Why MMOs Are Like Industrial Bands 

Pretend for a moment that MMOs are Bands. You know, the music kind. In this comparison, I’m going to use Industrial genre references because that’s what I like. I don’t care what music you like, because my likes are more relevant to -my- blog.

Here’s where I’m going to make wild links between things, and you’re probably going to disagree. Keep in mind that I’m going to leave lots of games out, I’m going to leave lots of great bands out. This is a simple Saturday project for fun.

First off I’m going to compare EverQuest to Throbbing Gristle. Throbbing Gristle was rough around the edges, it was mean, it was basically the first of it’s kind… but most importantly, it’s the forefather of Industrial music. EverQuest is the basis for today’s MMOs. It had PvP, but it was rough and original to itself. I’d say EverQuest’s popularity brought a lot of people into the world of competitive massive online gaming. It’s PvE was competitive, and it also had PvP. EverQuest is Throbbing Gristle to modern PvP MMOs.

Let’s scoot ahead to Dark Age of Camelot. DAoC as all know it. Let’s compare DAoC to Skinny Puppy. Skinny Puppy picked up where Kraftwerk and Throbbing Gristle left off and they refined it into something way more listen-able. It was still rough, it was still growly, and it wasn’t perfect. This is where a fan-base for Industrial style really started shooting up. Similarly, DAoC is responsible for bringing people into massive, cooperative PvP, called RvR. Neither Skinny Puppy or DAoC are on a strict IP ruleset, they’ll readily change to meet what they feel is best for themselves. They’ve both made mistakes that their fans regret, and they’ve both evolved a long way. Either way, every future PvP MMO or Industrial band can thank DAoC or Skinny Puppy. Both Skinny Puppy and DAoC are still alive today, and their loyal fans still have great memories.

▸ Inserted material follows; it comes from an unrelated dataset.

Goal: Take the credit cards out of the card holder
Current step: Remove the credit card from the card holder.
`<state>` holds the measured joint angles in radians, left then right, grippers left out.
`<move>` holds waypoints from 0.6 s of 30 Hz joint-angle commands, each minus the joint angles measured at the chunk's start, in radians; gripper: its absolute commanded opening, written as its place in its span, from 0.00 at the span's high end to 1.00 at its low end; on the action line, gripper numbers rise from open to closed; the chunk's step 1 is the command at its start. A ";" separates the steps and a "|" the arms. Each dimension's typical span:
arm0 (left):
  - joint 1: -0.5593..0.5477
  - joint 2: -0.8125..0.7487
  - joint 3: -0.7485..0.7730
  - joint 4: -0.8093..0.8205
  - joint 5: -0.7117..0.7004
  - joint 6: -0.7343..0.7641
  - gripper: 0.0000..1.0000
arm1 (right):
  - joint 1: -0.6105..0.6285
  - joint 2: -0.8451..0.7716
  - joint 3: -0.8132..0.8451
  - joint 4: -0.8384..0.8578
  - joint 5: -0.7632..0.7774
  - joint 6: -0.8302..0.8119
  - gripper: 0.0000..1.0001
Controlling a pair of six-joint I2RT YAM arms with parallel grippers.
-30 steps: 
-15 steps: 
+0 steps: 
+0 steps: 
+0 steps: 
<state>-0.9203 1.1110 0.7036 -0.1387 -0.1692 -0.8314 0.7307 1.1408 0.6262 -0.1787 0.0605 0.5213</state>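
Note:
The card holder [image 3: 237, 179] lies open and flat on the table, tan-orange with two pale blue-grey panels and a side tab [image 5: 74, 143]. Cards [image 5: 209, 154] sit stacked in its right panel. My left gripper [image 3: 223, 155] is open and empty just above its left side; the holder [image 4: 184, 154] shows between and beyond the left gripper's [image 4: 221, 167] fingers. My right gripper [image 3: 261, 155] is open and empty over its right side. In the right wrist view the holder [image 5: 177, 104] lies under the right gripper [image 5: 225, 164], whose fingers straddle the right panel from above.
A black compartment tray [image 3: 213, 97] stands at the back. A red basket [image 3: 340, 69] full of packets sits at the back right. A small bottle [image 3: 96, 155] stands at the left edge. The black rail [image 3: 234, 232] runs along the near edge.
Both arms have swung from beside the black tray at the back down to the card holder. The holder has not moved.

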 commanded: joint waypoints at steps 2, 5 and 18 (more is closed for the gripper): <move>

Here’s where I’m going to do something a little more daring: Compare WoW to Marilyn Manson. I’m making this comparison because once, Marilyn Manson was respectably fantastic. WoW used to be a great game, I don’t know many people who would completely disagree with that. Both Manson and WoW quickly forgot about the things that got them where they were, however, and quickly detached from their roots. WoW and Manson are very refined, very clean. Once their following started getting big, however, they pulled heavily away from the way they got there, and appealed to the masses that started following. Many original WoW adopters (the people who got it where it is) wince at the sight of what it’s become, similarly many original Marilyn Manson fans look at the music he puts out today and will get violent about it. What does this have to do with PvP? Well, like it or not, WoW is still a MMO title with a sizeable PvP following… or a memory of a PvP following if anything.

Here comes WAR. I’m going to compare WAR to Nine Inch Nails. Nine Inch Nails started out very closely to Skinny Puppy, and Reznor has stayed very close to his roots, albeit with modern enhancements based on more recent, more popular successes. The same can be said about WAR. Both actually have had very large issues with money. WAR isn’t old enough to see if it will pull it’s self out with a big bang just yet, but when it does, Nine Inch Nails will be by far the best comparison. I think it’s safe to assume that sometime in the nearish future, WAR will be able to pull itself out of this financial hole and be that one Industrial band you actually hear on the radio outside of Hot Topic.

If WAR fails us (and I trust it won’t be Mythic’s fault), maybe we’ll get an MMO that we can compare to KMFDM one day. is a drug against WAR!